== Task objective ==
What's wanted is each entry repeated verbatim, minus its images.
'''
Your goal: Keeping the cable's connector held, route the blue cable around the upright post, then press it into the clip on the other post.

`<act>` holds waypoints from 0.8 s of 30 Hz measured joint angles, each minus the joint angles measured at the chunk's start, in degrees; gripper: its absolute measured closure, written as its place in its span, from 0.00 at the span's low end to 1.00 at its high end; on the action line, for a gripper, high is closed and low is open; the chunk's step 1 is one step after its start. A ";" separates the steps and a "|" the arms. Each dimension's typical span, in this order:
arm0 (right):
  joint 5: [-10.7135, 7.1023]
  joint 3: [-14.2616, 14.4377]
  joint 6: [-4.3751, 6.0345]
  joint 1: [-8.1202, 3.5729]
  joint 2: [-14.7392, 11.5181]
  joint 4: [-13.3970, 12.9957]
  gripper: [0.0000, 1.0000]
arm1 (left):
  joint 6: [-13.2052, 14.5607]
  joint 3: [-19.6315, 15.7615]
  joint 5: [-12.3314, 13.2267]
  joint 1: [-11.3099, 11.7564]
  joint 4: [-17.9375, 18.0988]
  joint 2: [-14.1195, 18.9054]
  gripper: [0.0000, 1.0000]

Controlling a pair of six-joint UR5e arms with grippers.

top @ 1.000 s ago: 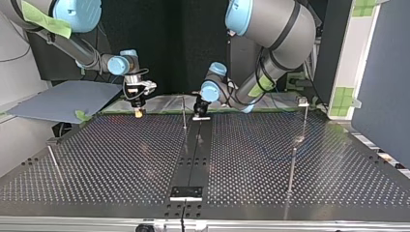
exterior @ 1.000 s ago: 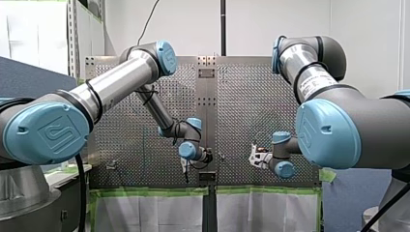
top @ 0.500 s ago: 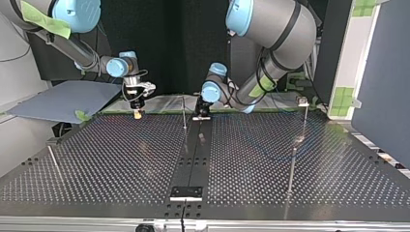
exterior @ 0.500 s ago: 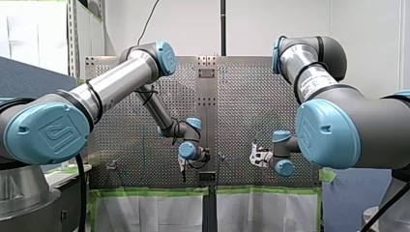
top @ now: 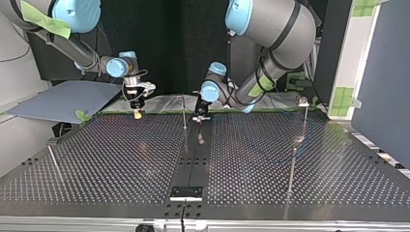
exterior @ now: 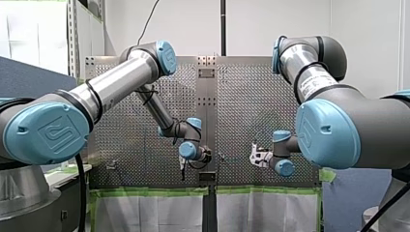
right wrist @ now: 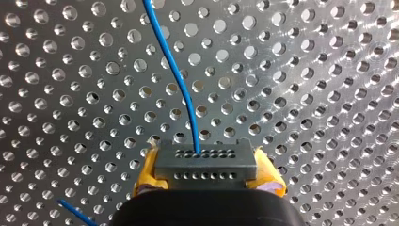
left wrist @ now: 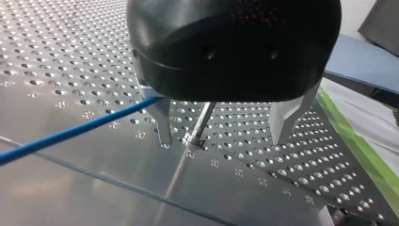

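connector first: at the top view's left, my right gripper (top: 139,114) hangs just above the table (top: 121,164). its wrist view shows the yellow pads (right wrist: 147,175) clamped on either side of the grey connector (right wrist: 205,165). the blue cable (right wrist: 181,89) leaves the connector's face and runs away over the holes. so the holding part of the task looks met.

next along stands the upright post (top: 184,112), thin and vertical, by the table's middle strip. just beside it, to its right in that view, is my left gripper (top: 200,116), low over the table. in the left wrist view its metal fingers (left wrist: 163,127) stand wide apart with nothing clamped. the post shows ahead between them, and the cable passes close by one finger, though i cannot tell if it touches. whether the cable goes round the post is not clear, so i judge the routing as under way, not finished.

far to the right is the other post (top: 302,123) with the clip (top: 303,101) on top. no cable shows at it, so pressing in is left to do.
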 joint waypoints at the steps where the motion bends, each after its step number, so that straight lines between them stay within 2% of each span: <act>1: 0.00 -0.01 0.00 0.00 0.00 0.04 1.00 | 0.33 0.01 0.00 -0.01 -0.12 0.01 0.00; 14: 0.00 0.01 -0.09 0.01 -0.01 0.74 1.00 | 7.38 -0.03 -0.61 -0.92 -6.30 0.19 0.00; 24: 0.00 0.01 -0.32 0.00 -0.03 0.89 1.00 | 11.98 -1.03 -1.33 -2.95 -6.12 2.38 0.00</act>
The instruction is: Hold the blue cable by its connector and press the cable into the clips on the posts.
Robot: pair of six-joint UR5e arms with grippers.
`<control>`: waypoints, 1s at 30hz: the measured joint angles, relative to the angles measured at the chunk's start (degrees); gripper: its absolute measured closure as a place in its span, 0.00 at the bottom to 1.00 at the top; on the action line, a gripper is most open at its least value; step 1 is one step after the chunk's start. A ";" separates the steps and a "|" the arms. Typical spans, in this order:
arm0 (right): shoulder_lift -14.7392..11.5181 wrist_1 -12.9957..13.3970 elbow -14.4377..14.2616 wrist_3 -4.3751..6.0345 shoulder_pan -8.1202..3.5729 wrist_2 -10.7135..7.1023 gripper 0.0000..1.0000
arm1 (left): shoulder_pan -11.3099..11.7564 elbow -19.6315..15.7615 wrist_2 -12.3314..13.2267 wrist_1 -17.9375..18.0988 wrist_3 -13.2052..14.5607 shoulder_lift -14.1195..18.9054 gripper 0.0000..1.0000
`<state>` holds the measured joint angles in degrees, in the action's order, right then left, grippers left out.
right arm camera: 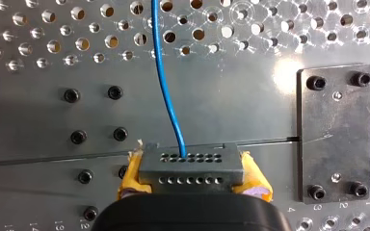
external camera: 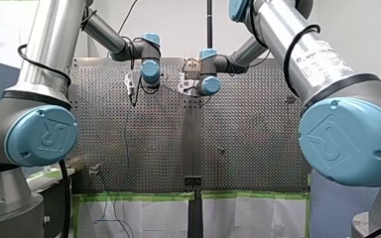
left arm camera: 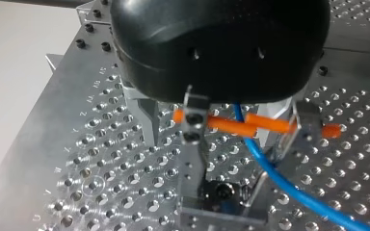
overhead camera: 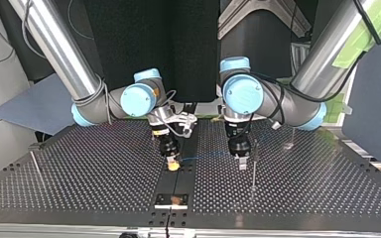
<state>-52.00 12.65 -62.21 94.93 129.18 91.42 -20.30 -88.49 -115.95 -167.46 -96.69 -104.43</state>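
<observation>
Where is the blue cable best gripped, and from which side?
At the connector, on its two short ends, coming from the side opposite the cable exit. The block looks rigid and flat-sided; the cable is thin. My right gripper holds it so, between yellow pads.

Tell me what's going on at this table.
Two robot arms are routing a blue cable over a perforated table. My right gripper is shut on the grey connector, with a yellow pad on either side. From there the cable stretches across the table to my left gripper, which sits low beside a thin post. The left wrist view shows the cable running out from beneath that gripper. Whether it is pressed into a clip yet does not show.
</observation>
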 joint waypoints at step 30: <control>-0.09 -3.01 -0.76 -0.67 -0.38 0.07 1.00 | -2.66 0.01 -3.32 -1.14 2.73 -1.67 1.00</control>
<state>-52.09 9.64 -62.96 94.26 128.80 91.48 -22.96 -88.48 -119.27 -168.60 -93.96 -106.10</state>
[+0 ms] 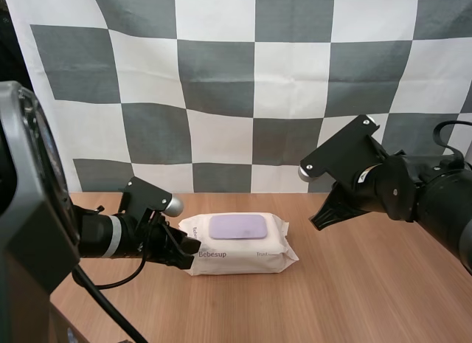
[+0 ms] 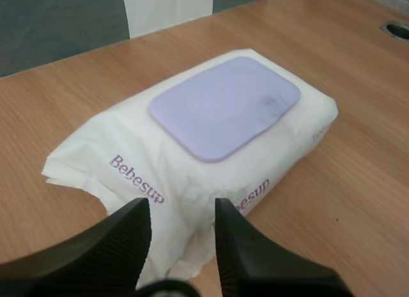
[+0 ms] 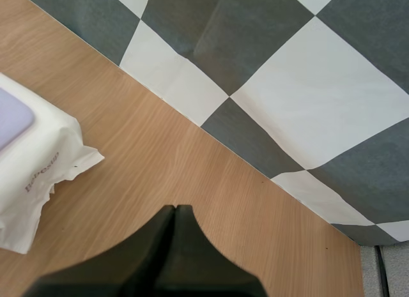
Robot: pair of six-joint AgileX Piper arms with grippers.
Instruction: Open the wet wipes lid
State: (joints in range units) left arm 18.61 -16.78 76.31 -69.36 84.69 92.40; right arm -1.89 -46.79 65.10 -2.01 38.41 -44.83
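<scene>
Left wrist view: wipes pack (image 2: 128,150) lies just before spread left pincer (image 2: 183,209).

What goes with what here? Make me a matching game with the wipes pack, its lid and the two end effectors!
Things:
1. wet wipes pack
2. lid
3. left end effector
4. right end effector

Descriptions:
A. fingers together, off to the pack's right
B. pale purple, lying flat and closed
C. white, lying on the wooden table
D. fingers apart, at the pack's left end

Pairs: 1-C, 2-B, 3-D, 4-A
</scene>
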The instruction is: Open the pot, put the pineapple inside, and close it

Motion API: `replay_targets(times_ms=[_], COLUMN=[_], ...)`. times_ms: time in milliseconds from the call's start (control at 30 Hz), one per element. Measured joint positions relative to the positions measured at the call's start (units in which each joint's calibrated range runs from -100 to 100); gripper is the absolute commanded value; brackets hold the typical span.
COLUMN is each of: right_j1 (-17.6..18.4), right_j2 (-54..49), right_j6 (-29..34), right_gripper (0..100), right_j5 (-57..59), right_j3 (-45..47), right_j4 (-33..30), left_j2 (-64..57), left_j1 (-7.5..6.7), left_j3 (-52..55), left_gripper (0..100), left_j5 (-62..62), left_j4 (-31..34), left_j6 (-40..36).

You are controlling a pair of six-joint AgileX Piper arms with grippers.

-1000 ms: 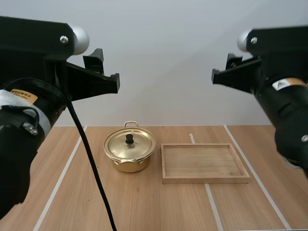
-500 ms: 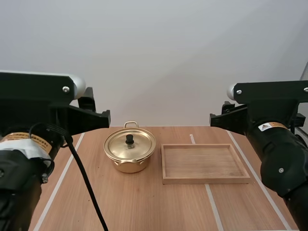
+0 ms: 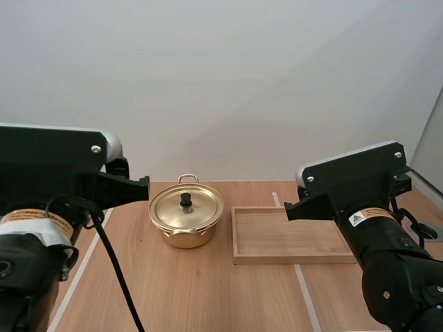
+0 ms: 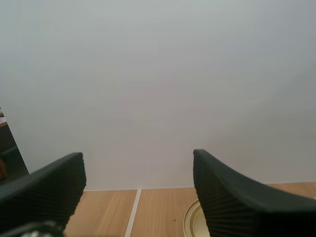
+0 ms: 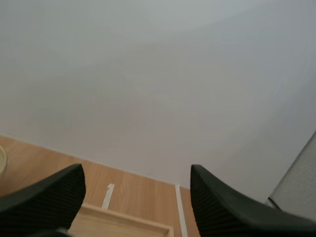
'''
== Answer box ==
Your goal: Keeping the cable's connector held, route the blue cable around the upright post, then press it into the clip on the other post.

`<act>` holds waypoints from 0.8 s of 30 Hz measured joint angles, each minus the joint angles measured at the chunk's start, in degrees; gripper: its absolute measured closure, written as its place in its span, from 0.00 at the span's low end to 1.00 at its high end; on the action line, for a gripper, high is closed and low is open; the chunk's step 1 is one step after its start. A ";" separates the steps and a "|" the arms. Each dimension's typical span, in this order:
arm0 (right):
  joint 5: [-10.7135, 7.1023]
  joint 3: [-14.2616, 14.4377]
  joint 6: [-4.3751, 6.0345]
  joint 1: [-8.1202, 3.5729]
  joint 2: [-14.7392, 11.5181]
  joint 4: [-13.3970, 12.9957]
  gripper: [0.0000, 1.0000]
arm1 (left):
  joint 6: [-13.2052, 14.5607]
  joint 3: [-19.6315, 15.7615]
  joint 5: [-12.3314, 13.2267]
  joint 1: [-11.3099, 11.7564]
  joint 4: [-17.9375, 18.0988]
  joint 2: [-14.1195, 18.9054]
  gripper: [0.0000, 1.0000]

Controlling a pair of six-joint UR5e arms with grippers.

top @ 1.000 s ago: 
exterior @ 1.000 s ago: 
top @ 0.500 s ago: 
exterior @ 0.500 s ago: 
top @ now: 
exterior @ now: 
right wrist @ now: 
left wrist @ now: 

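connector first: at the top view's left, my right gripper (top: 139,114) hangs just above the table (top: 121,164). its wrist view shows the yellow pads (right wrist: 147,175) clamped on either side of the grey connector (right wrist: 205,165). the blue cable (right wrist: 181,89) leaves the connector's face and runs away over the holes. so the holding part of the task looks met.

next along stands the upright post (top: 184,112), thin and vertical, by the table's middle strip. just beside it, to its right in that view, is my left gripper (top: 200,116), low over the table. in the left wrist view its metal fingers (left wrist: 163,127) stand wide apart with nothing clamped. the post shows ahead between them, and the cable passes close by one finger, though i cannot tell if it touches. whether the cable goes round the post is not clear, so i judge the routing as under way, not finished.

far to the right is the other post (top: 302,123) with the clip (top: 303,101) on top. no cable shows at it, so pressing in is left to do.
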 joint waypoints at the steps where the motion bends, each after its step number, so that straight lines between them stay within 2% of each span: <act>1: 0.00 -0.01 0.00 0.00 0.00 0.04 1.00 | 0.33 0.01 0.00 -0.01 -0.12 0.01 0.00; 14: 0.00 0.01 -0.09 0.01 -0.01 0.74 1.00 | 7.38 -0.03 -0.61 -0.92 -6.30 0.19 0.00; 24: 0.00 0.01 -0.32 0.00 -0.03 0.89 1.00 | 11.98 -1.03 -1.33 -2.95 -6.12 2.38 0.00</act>
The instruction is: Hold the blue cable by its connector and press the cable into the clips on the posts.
Robot: pair of six-joint UR5e arms with grippers.
`<control>`: waypoints, 1s at 30hz: the measured joint angles, relative to the angles measured at the chunk's start (degrees); gripper: its absolute measured closure as a place in its span, 0.00 at the bottom to 1.00 at the top; on the action line, a gripper is most open at its least value; step 1 is one step after the chunk's start. A ";" separates the steps and a "|" the arms. Typical spans, in this order:
arm0 (right): shoulder_lift -14.7392..11.5181 wrist_1 -12.9957..13.3970 elbow -14.4377..14.2616 wrist_3 -4.3751..6.0345 shoulder_pan -8.1202..3.5729 wrist_2 -10.7135..7.1023 gripper 0.0000..1.0000
arm1 (left): shoulder_pan -11.3099..11.7564 elbow -19.6315..15.7615 wrist_2 -12.3314..13.2267 wrist_1 -17.9375..18.0988 wrist_3 -13.2052..14.5607 shoulder_lift -14.1195..18.9054 gripper 0.0000..1.0000
`<state>` holds the measured joint angles in degrees, in the action's order, right then left, grippers left out.
right arm camera: 
external camera: 
left arm camera: 
overhead camera: 
<state>-52.00 12.65 -62.21 94.93 129.18 91.42 -20.30 -88.49 -115.95 -167.46 -96.69 -104.43</state>
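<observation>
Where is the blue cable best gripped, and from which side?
At the connector, on its two short ends, coming from the side opposite the cable exit. The block looks rigid and flat-sided; the cable is thin. My right gripper holds it so, between yellow pads.

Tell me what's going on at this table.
Two robot arms are routing a blue cable over a perforated table. My right gripper is shut on the grey connector, with a yellow pad on either side. From there the cable stretches across the table to my left gripper, which sits low beside a thin post. The left wrist view shows the cable running out from beneath that gripper. Whether it is pressed into a clip yet does not show.
</observation>
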 joint waypoints at step 30: <control>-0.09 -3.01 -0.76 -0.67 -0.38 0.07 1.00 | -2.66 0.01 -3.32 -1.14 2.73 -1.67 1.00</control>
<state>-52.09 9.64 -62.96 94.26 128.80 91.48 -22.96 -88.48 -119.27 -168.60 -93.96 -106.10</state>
[+0 ms] 
[+0 ms] 
[+0 ms] 
Robot: pair of six-joint AgileX Piper arms with grippers.
Instruction: Open the wet wipes lid
State: (joints in range units) left arm 18.61 -16.78 76.31 -69.36 84.69 92.40; right arm -1.89 -46.79 65.10 -2.01 38.41 -44.83
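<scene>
Left wrist view: wipes pack (image 2: 128,150) lies just before spread left pincer (image 2: 183,209).

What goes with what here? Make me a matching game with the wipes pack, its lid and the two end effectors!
Things:
1. wet wipes pack
2. lid
3. left end effector
4. right end effector

Descriptions:
A. fingers together, off to the pack's right
B. pale purple, lying flat and closed
C. white, lying on the wooden table
D. fingers apart, at the pack's left end

Pairs: 1-C, 2-B, 3-D, 4-A
</scene>
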The instruction is: Open the pot, put the pineapple inside, and close it

Motion API: `replay_targets(times_ms=[_], COLUMN=[_], ...)`. times_ms: time in milliseconds from the call's start (control at 30 Hz), one per element. Measured joint positions relative to the positions measured at the call's start (units in which each joint's calibrated range runs from -100 to 100); gripper is the absolute commanded value; brackets hold the typical span.
COLUMN is each of: right_j1 (-17.6..18.4), right_j2 (-54..49), right_j6 (-29..34), right_gripper (0..100), right_j5 (-57..59), right_j3 (-45..47), right_j4 (-33..30), left_j2 (-64..57), left_j1 (-7.5..6.7), left_j3 (-52..55), left_gripper (0..100), left_j5 (-62..62), left_j4 (-31..34), left_j6 (-40..36).

You are controlling a pair of six-joint AgileX Piper arms with grippers.

-1000 ms: 
-500 ms: 
+0 ms: 
+0 ms: 
+0 ms: 

The work on this exercise is finished.